Im Streitfall war die Frage zu beantworten, ob die Voraussetzung "zur Erzeugung von Strom im technischen Sinn" bei der Verwendung von Strom zum Betrieb sog. Wechselrichter, die den von Photovoltaik-Modulen erzeugten Gleichstrom in Wechselstrom umwandeln, erfüllt ist. Dagegen wurde seitens der Zollverwaltung sowie vom FG eingewandt, der Strom sei ja bereits durch die Photovoltaik-Module erzeugt, wenn die Wechselrichter eingesetzt würden; diese seien also für die Stromerzeugung nicht erforderlich. Für die Bejahung der Befreiungsvoraussetzung "Strom, der zur Stromerzeugung entnommen wird" sprach allerdings, dass die Wechselrichter nötig sind, um den von dem Energieunternehmen am Markt angebotenen Wechselstrom zu erzeugen.

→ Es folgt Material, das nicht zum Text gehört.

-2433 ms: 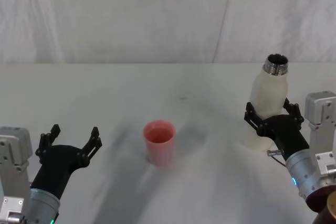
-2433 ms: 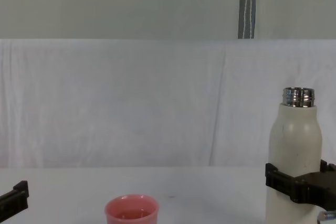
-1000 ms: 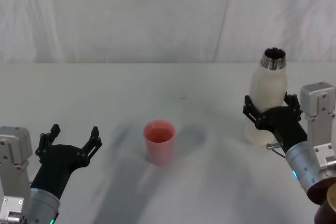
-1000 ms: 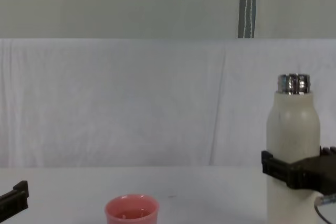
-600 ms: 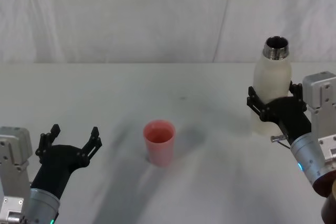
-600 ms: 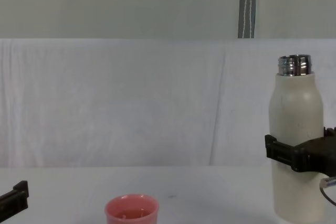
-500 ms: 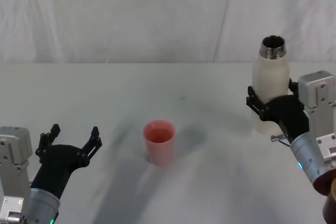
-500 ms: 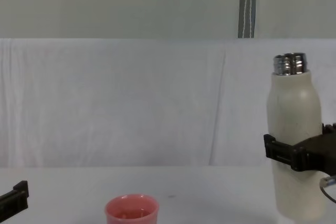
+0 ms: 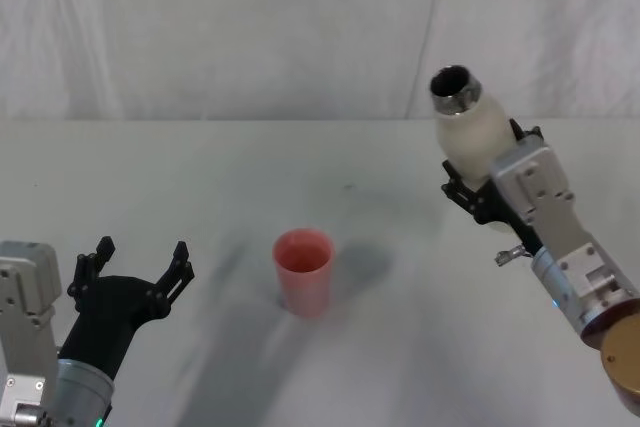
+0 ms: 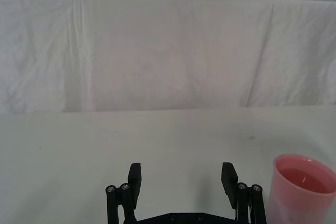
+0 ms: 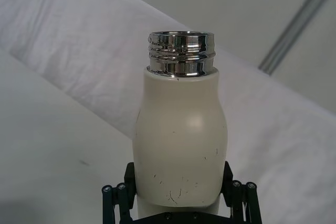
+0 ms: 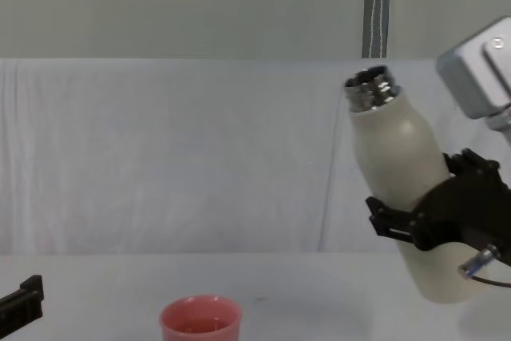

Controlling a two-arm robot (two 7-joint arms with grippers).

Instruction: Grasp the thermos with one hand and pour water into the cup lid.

Der BFH hat sich der letztgenannten Argumentation angeschlossen. Nach Sinn und Zweck der gesetzlichen Regelung sei der Umfang des stromsteuerrechtlichen Herstellerprivilegs nach dem Produkt zu bestimmen, das der Hersteller in seinem Betrieb erzeuge und auf dem Markt anbiete. Sei die Produktion darauf ausgerichtet, als Endprodukt Wechselstrom zur Einspeisung in das öffentliche Netz zu erzeugen, so erfasse die Steuerbefreiung sämtliche Strommengen, die in Neben- und Hilfsanlagen zur Erzeugung des Wechselstroms eingesetzt würden.